5. Types of SQL Statements
SQL statements are classified into four categories by purpose.
DDL (Data Definition Language)
Commands that define the structure of a database such as tables, indexes, and views.
| Command | Description |
|---|---|
CREATE | Create a new table, database |
ALTER | Modify an existing structure (add/remove columns, etc.) |
DROP | Delete a table, database |
TRUNCATE | Keep the table structure but delete all data |
CREATE TABLE users (
id INT PRIMARY KEY,
name VARCHAR(50) NOT NULL,
email VARCHAR(100) UNIQUE
);
DDL is automatically committed. You cannot undo execution. Use DROP carefully.
DML (Data Manipulation Language)
Commands that retrieve, insert, modify, and delete data within tables.
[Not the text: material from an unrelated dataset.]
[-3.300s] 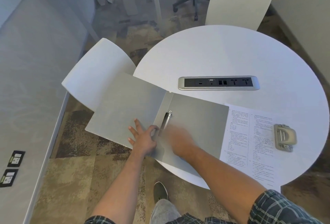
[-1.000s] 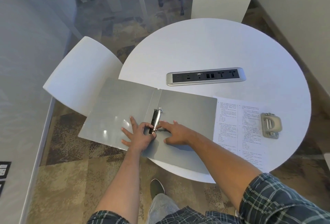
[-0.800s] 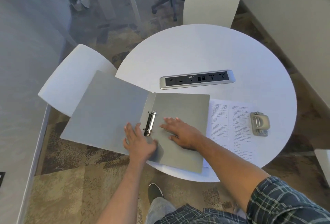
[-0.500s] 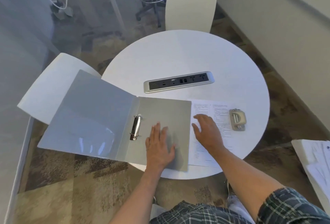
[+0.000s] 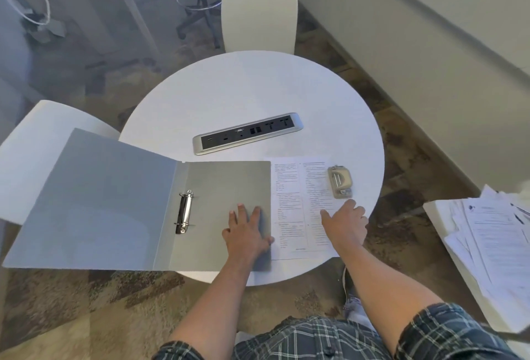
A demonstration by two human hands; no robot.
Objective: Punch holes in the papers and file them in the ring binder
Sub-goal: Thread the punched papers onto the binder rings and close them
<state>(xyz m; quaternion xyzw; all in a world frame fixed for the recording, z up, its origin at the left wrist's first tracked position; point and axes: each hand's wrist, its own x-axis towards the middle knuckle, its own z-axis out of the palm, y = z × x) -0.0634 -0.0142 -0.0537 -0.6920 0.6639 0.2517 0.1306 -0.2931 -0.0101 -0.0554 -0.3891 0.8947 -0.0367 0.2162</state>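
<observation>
Ring binder (image 5: pixel 137 201) lies open, left on table (image 5: pixel 258 92), rings (image 5: pixel 183 211) exposed for filing. Left hand (image 5: pixel 248 234) flat, fingers straight, presses right cover, likely steadying. Right hand (image 5: pixel 344 223) relaxed, resting on papers (image 5: pixel 295 187) right of binder. Hole punch (image 5: pixel 339 181) sits on far-right sheet corner; punching not yet done.

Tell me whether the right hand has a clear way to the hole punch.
Probably yes. The right hand lies flat on the printed paper, just short of the hole punch, with only bare paper between them.
</observation>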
This is the most commonly used in practice.
| Command | Description |
|---|---|
SELECT | Retrieve data |
INSERT | Insert data |
UPDATE | Modify data |
DELETE | Delete data |
-- Retrieve
SELECT * FROM users WHERE age > 20;
-- Insert
INSERT INTO users (id, name, email) VALUES (1, 'Hong Gildong', 'hong@email.com');
-- Update
UPDATE users SET email = 'new@email.com' WHERE id = 1;
-- Delete
DELETE FROM users WHERE id = 1;
DCL (Data Control Language)
Commands that control access permissions to the database.
| Command | Description |
|---|---|
GRANT | Grant permissions |
REVOKE | Revoke permissions |
-- Grant SELECT permission to a user
GRANT SELECT ON users TO 'john'@'localhost';
-- Revoke permission
REVOKE SELECT ON users FROM 'john'@'localhost';
TCL (Transaction Control Language)
Commands that control transactions. Some classifications include this in DCL, but many treat it separately.
| Command | Description |
|---|---|
COMMIT | Confirm transaction (permanently apply) |
ROLLBACK | Cancel transaction (undo changes) |
SAVEPOINT | Set a rollback point |
BEGIN;
UPDATE accounts SET balance = balance - 10000 WHERE id = 1;
UPDATE accounts SET balance = balance + 10000 WHERE id = 2;
COMMIT; -- If both succeed, confirm
-- On error: ROLLBACK; -- Cancel both
6. What is a Table
In a relational database, all data is stored in tables. A table is the most basic unit of data storage.
Components of a Table
┌──────┬──────────┬─────────────────────┬─────┐
│ id │ name │ email │ age │ ← Column (Field, Attribute)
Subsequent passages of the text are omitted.